TASK PROMPT → Everything in the listing should be copied exactly, save for the pictures.

---

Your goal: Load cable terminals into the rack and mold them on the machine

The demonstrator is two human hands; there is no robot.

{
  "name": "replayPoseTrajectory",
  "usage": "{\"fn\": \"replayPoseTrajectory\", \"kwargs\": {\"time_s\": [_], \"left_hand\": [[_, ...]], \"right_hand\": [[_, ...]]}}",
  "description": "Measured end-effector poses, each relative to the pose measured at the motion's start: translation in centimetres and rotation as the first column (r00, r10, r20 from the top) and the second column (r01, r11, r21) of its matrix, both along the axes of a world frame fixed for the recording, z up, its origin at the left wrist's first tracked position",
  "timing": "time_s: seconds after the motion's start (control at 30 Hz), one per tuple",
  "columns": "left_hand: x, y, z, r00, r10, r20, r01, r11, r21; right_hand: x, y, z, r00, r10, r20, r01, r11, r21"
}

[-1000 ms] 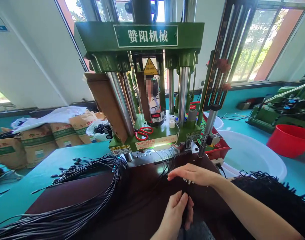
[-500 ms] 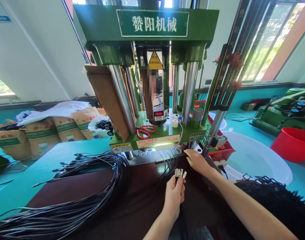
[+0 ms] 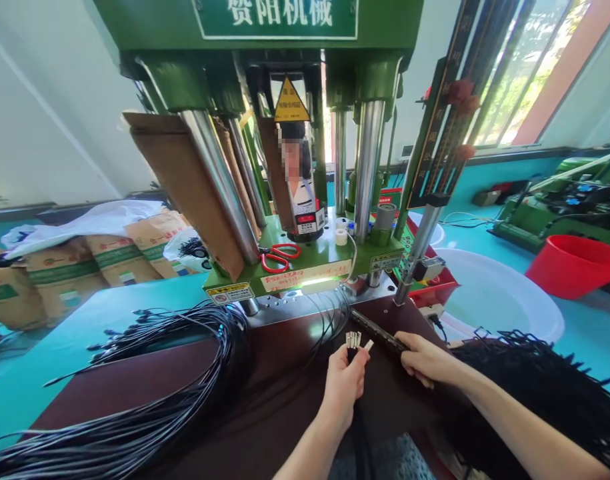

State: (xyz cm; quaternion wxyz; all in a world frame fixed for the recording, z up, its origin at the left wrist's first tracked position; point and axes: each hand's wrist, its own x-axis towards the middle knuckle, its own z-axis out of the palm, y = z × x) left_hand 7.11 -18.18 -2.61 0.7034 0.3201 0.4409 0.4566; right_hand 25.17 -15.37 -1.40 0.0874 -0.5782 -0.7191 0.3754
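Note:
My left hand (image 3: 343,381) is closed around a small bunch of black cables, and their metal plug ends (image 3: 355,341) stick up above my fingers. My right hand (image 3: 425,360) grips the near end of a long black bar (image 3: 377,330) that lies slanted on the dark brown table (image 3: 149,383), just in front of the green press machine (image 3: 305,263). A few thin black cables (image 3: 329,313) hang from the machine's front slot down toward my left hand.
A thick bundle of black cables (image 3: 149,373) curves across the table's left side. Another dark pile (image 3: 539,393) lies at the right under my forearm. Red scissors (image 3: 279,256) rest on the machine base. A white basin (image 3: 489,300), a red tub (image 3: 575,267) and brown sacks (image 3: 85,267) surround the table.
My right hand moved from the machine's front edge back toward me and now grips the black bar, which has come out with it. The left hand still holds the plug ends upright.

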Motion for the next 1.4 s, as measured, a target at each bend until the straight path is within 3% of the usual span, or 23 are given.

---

ANSWER FOR THE TASK →
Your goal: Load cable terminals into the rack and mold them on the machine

The demonstrator is two human hands; there is no robot.

{
  "name": "replayPoseTrajectory",
  "usage": "{\"fn\": \"replayPoseTrajectory\", \"kwargs\": {\"time_s\": [_], \"left_hand\": [[_, ...]], \"right_hand\": [[_, ...]]}}",
  "description": "Measured end-effector poses, each relative to the pose measured at the motion's start: translation in centimetres and rotation as the first column (r00, r10, r20 from the top) and the second column (r01, r11, r21) of its matrix, both along the axes of a world frame fixed for the recording, z up, its origin at the left wrist's first tracked position",
  "timing": "time_s: seconds after the motion's start (control at 30 Hz), one per tuple",
  "columns": "left_hand: x, y, z, r00, r10, r20, r01, r11, r21; right_hand: x, y, z, r00, r10, r20, r01, r11, r21"
}

[-1000 ms] 
[-500 ms] 
[+0 ms] 

State: (xyz cm; quaternion wxyz; all in a world frame fixed for the recording, z up, its origin at the left wrist's first tracked position; point and axes: each hand's wrist, its own x-axis towards the middle knuckle, its own z-axis out of the palm, y = z × x) left_hand 7.11 -18.18 -2.61 0.7034 0.3201 0.4409 0.4566; right_hand 25.17 -15.37 -1.40 0.0874 -0.5782 -0.7191 0.3754
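Note:
My left hand (image 3: 343,381) is closed around a small bunch of black cables, and their metal plug ends (image 3: 355,341) stick up above my fingers. My right hand (image 3: 425,360) grips the near end of a long black bar (image 3: 377,330) that lies slanted on the dark brown table (image 3: 149,383), just in front of the green press machine (image 3: 305,263). A few thin black cables (image 3: 329,313) hang from the machine's front slot down toward my left hand.
A thick bundle of black cables (image 3: 149,373) curves across the table's left side. Another dark pile (image 3: 539,393) lies at the right under my forearm. Red scissors (image 3: 279,256) rest on the machine base. A white basin (image 3: 489,300), a red tub (image 3: 575,267) and brown sacks (image 3: 85,267) surround the table.
My right hand moved from the machine's front edge back toward me and now grips the black bar, which has come out with it. The left hand still holds the plug ends upright.
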
Motion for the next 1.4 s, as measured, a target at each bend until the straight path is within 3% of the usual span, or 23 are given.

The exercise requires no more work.